**Problem requirements**
Determine how many lines in the listing contain the string "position"; respond with the number alone.

**Supplied information**
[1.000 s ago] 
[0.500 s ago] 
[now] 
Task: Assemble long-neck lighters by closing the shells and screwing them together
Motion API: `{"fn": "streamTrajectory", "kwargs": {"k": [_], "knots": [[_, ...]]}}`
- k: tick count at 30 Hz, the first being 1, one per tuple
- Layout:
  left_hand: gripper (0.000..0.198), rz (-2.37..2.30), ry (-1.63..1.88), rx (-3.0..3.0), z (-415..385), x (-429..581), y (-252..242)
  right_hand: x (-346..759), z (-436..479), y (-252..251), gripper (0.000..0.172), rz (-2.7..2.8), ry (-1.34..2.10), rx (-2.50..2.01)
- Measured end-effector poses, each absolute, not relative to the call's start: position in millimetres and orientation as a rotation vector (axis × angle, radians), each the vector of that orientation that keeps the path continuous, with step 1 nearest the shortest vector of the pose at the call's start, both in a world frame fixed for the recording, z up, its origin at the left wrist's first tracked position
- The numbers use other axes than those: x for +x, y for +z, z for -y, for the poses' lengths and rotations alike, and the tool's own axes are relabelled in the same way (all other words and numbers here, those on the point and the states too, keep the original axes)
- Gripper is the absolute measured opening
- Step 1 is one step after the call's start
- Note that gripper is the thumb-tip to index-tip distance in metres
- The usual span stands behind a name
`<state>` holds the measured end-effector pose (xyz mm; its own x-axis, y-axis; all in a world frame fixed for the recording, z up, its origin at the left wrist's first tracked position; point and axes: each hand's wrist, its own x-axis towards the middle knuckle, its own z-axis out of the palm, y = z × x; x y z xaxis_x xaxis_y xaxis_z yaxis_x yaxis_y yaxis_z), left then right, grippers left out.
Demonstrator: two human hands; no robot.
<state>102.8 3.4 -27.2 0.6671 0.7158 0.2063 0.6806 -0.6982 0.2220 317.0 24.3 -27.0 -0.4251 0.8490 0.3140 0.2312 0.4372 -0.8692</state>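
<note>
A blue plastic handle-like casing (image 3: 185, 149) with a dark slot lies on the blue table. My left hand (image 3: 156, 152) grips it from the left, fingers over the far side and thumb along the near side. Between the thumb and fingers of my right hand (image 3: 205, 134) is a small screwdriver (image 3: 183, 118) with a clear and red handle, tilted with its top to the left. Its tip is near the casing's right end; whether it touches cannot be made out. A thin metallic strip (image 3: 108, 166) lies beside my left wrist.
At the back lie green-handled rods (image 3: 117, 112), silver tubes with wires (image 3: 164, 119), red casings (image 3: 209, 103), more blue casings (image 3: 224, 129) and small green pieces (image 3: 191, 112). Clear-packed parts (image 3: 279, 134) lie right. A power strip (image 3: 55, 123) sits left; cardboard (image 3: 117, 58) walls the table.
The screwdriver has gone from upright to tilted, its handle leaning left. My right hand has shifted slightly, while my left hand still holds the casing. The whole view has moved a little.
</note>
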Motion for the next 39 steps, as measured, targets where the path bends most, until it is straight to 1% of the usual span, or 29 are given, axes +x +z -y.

**Response area**
2